(Entries taken from a collection)
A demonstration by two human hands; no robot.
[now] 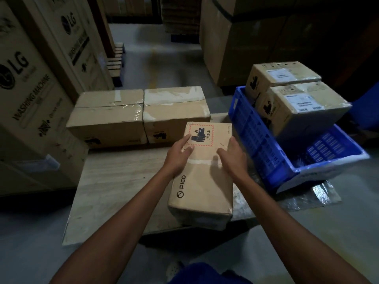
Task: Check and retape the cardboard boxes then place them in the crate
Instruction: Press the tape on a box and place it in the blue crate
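We rest both hands flat on the PICO box (202,177) lying on the low platform (114,187). Our left hand (178,155) and right hand (233,156) lie with fingers straight, gripping nothing, beside the blue crate (258,140).

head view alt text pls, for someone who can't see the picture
The left hand and right hand rest flat on top of a PICO cardboard box lying on a low wooden platform. A blue crate to the right holds two similar boxes, and two larger taped boxes sit behind.
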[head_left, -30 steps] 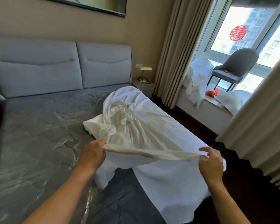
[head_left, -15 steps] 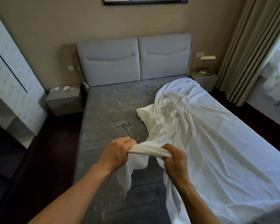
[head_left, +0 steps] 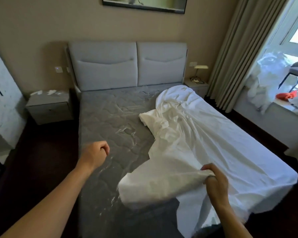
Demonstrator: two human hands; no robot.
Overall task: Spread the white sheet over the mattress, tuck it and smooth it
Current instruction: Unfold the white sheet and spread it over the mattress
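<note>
White sheet (head_left: 213, 134) covers just the right side of the mattress (head_left: 108, 121). Our right hand (head_left: 216, 181) grips a bunched edge, fingertips buried; left hand (head_left: 95, 154) is an empty fist.

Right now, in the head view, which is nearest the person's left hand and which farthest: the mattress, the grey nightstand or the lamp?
1. The mattress, directly under the left hand.
2. The grey nightstand, at the far left.
3. The lamp, far back right.

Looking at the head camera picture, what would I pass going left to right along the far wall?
Grey nightstand → padded headboard → small bedside lamp → beige curtain → red item.
</note>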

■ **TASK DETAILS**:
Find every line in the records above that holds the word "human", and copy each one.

■ **TASK RESPONSE**:
A demonstration by two human hands; no robot.
Demonstrator: two human hands; no robot.

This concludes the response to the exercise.